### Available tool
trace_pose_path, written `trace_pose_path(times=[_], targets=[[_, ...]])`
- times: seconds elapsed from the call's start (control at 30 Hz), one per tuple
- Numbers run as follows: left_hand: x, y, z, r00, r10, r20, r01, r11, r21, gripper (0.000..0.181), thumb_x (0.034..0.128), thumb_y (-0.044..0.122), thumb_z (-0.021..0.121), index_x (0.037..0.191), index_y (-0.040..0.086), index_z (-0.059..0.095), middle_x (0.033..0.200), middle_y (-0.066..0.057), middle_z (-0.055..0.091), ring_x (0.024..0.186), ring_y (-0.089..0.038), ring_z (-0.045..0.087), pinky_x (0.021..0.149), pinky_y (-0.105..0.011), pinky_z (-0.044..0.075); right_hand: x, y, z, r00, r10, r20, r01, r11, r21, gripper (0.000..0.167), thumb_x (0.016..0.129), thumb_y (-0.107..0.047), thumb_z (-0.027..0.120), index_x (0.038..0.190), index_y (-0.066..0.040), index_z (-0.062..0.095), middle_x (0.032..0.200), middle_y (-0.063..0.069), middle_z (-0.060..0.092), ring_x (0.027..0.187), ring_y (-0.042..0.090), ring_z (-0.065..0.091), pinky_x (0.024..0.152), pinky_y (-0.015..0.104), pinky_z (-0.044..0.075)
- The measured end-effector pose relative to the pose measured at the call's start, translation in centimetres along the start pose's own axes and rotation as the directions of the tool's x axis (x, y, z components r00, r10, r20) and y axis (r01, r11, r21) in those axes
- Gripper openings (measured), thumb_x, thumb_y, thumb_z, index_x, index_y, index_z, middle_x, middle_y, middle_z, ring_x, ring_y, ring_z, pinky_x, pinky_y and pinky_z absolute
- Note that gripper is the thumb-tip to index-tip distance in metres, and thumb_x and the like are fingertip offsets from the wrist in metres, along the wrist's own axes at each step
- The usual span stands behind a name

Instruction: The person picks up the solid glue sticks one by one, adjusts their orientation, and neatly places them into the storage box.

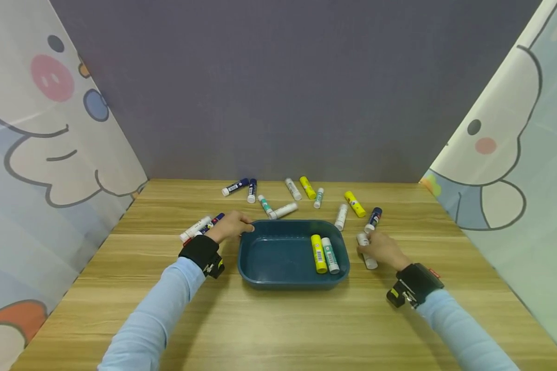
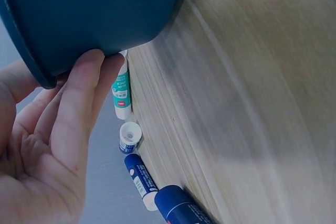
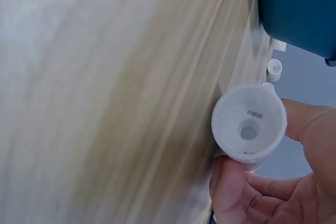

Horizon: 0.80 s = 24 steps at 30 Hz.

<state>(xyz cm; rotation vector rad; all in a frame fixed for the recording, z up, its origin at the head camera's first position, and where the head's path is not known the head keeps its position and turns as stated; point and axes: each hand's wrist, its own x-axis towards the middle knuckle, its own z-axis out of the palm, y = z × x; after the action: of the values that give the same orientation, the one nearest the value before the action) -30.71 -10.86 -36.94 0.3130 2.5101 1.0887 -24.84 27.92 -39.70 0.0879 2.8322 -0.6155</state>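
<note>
A dark teal tray (image 1: 278, 281) stands mid-table with a yellow glue stick (image 1: 318, 254) and a white-and-teal one (image 1: 330, 255) lying at its right end. My left hand (image 1: 232, 226) pinches the tray's upper left corner; in the left wrist view the thumb and fingers (image 2: 79, 93) are on either side of the tray's rim (image 2: 21, 40). To the right of the tray my right hand (image 1: 385, 249) grips a white glue stick (image 1: 369, 262) lying on the table. The right wrist view shows its hollow round end (image 3: 249, 124) between thumb and fingers.
Behind the tray lie several glue sticks, among them a white one (image 1: 285, 210) and a yellow one (image 1: 355, 204). A dark blue one (image 1: 373, 219) is just beyond my right hand. A white one (image 1: 195, 228) and a dark blue one lie by my left hand. A grey panel (image 1: 283, 93) stands behind.
</note>
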Motion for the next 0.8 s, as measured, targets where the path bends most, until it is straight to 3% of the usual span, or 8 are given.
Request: trace_pose_path(times=[0.23,0.47,0.8], targets=[[0.1,0.0,0.0,1.000,0.007,-0.006,-0.007,1.000,0.006,0.032,0.0904,0.012,0.056,0.118,-0.004,0.058,0.121,-0.020,0.056,0.075,-0.015,0.057,0.068,-0.031,0.053,0.0,0.1,-0.2,1.000,-0.026,-0.010,0.026,1.000,-0.006,0.027,0.083,-0.026,0.061,0.090,-0.001,0.056,0.074,0.007,0.053,0.060,0.015,0.050,0.049,0.023,0.039],[0.2,-0.1,0.2,1.000,0.000,0.004,0.000,1.000,-0.007,0.034,0.0906,0.014,0.056,0.119,-0.004,0.057,0.124,-0.021,0.054,0.095,-0.025,0.061,0.073,-0.033,0.054,-0.9,-0.3,-0.8,0.997,-0.067,-0.025,0.068,0.997,0.049,0.042,0.085,-0.024,0.058,0.111,0.009,0.055,0.080,0.012,0.058,0.063,0.017,0.053,0.051,0.025,0.044],[0.1,-0.4,0.2,1.000,-0.003,-0.006,0.003,1.000,-0.011,0.033,0.0906,0.013,0.056,0.119,-0.004,0.058,0.120,-0.020,0.057,0.093,-0.024,0.061,0.075,-0.036,0.053,-1.7,-2.2,-1.6,0.992,-0.111,-0.058,0.114,0.992,0.048,0.056,0.086,-0.028,0.059,0.121,0.014,0.047,0.087,0.017,0.061,0.066,0.017,0.054,0.052,0.025,0.044]])
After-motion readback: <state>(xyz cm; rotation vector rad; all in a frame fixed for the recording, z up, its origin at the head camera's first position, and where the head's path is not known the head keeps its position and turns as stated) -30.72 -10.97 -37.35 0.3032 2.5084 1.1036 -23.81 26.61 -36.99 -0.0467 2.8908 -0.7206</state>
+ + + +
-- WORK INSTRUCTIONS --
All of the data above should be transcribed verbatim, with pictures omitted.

-- OUTPUT FOR THIS EXERCISE --
### Available tool
trace_pose_path, written `trace_pose_path(times=[_], targets=[[_, ...]])`
- times: seconds elapsed from the call's start (control at 30 Hz), one per tuple
- Numbers run as follows: left_hand: x, y, z, r00, r10, r20, r01, r11, r21, gripper (0.000..0.181), thumb_x (0.034..0.128), thumb_y (-0.044..0.122), thumb_z (-0.021..0.121), index_x (0.037..0.191), index_y (-0.040..0.086), index_z (-0.059..0.095), middle_x (0.033..0.200), middle_y (-0.066..0.057), middle_z (-0.055..0.091), ring_x (0.024..0.186), ring_y (-0.089..0.038), ring_z (-0.045..0.087), pinky_x (0.021..0.149), pinky_y (-0.105..0.011), pinky_z (-0.044..0.075); right_hand: x, y, z, r00, r10, r20, r01, r11, r21, gripper (0.000..0.167), thumb_x (0.016..0.129), thumb_y (-0.107..0.047), thumb_z (-0.027..0.120), index_x (0.038..0.190), index_y (-0.066..0.040), index_z (-0.062..0.095), middle_x (0.032..0.200), middle_y (-0.063..0.069), middle_z (-0.060..0.092), ring_x (0.027..0.187), ring_y (-0.042..0.090), ring_z (-0.065..0.091), pinky_x (0.024..0.152), pinky_y (-0.015..0.104), pinky_z (-0.044..0.075)
- The measured end-effector pose relative to the pose measured at the call's start, translation in centimetres along the start pose's own axes and rotation as the directions of the tool's x axis (x, y, z components r00, r10, r20) and y axis (r01, r11, r21) in those axes
- Gripper openings (measured), thumb_x, thumb_y, thumb_z, index_x, index_y, index_z, middle_x, middle_y, middle_z, ring_x, ring_y, ring_z, pinky_x, pinky_y and pinky_z absolute
- Note that gripper is the thumb-tip to index-tip distance in metres, and thumb_x and the like are fingertip offsets from the wrist in metres, along the wrist's own axes at each step
- The usual span stands behind a name

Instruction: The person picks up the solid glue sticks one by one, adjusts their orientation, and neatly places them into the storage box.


Horizon: 0.80 s = 24 steps at 30 Hz.

<state>(xyz cm; rotation vector rad; all in a frame fixed for the recording, z up, its origin at the head camera's first position, and where the head's path is not known the head keeps its position and turns as stated; point and axes: each hand's wrist, its own x-axis towards the middle knuckle, its own z-axis out of the palm, y = z × x; after the action: of the values that give the same orientation, the one nearest the value before the action) -30.71 -10.86 -36.94 0.3130 2.5101 1.0887 -24.84 27.92 -39.70 0.0879 2.8322 -0.6155</state>
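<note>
A dark teal tray (image 1: 278, 281) stands mid-table with a yellow glue stick (image 1: 318, 254) and a white-and-teal one (image 1: 330, 255) lying at its right end. My left hand (image 1: 232, 226) pinches the tray's upper left corner; in the left wrist view the thumb and fingers (image 2: 79, 93) are on either side of the tray's rim (image 2: 21, 40). To the right of the tray my right hand (image 1: 385, 249) grips a white glue stick (image 1: 369, 262) lying on the table. The right wrist view shows its hollow round end (image 3: 249, 124) between thumb and fingers.
Behind the tray lie several glue sticks, among them a white one (image 1: 285, 210) and a yellow one (image 1: 355, 204). A dark blue one (image 1: 373, 219) is just beyond my right hand. A white one (image 1: 195, 228) and a dark blue one lie by my left hand. A grey panel (image 1: 283, 93) stands behind.
</note>
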Motion for the next 0.8 s, as measured, targets where the path bends most, until it is straight to 3% of the usual span, or 8 are given.
Request: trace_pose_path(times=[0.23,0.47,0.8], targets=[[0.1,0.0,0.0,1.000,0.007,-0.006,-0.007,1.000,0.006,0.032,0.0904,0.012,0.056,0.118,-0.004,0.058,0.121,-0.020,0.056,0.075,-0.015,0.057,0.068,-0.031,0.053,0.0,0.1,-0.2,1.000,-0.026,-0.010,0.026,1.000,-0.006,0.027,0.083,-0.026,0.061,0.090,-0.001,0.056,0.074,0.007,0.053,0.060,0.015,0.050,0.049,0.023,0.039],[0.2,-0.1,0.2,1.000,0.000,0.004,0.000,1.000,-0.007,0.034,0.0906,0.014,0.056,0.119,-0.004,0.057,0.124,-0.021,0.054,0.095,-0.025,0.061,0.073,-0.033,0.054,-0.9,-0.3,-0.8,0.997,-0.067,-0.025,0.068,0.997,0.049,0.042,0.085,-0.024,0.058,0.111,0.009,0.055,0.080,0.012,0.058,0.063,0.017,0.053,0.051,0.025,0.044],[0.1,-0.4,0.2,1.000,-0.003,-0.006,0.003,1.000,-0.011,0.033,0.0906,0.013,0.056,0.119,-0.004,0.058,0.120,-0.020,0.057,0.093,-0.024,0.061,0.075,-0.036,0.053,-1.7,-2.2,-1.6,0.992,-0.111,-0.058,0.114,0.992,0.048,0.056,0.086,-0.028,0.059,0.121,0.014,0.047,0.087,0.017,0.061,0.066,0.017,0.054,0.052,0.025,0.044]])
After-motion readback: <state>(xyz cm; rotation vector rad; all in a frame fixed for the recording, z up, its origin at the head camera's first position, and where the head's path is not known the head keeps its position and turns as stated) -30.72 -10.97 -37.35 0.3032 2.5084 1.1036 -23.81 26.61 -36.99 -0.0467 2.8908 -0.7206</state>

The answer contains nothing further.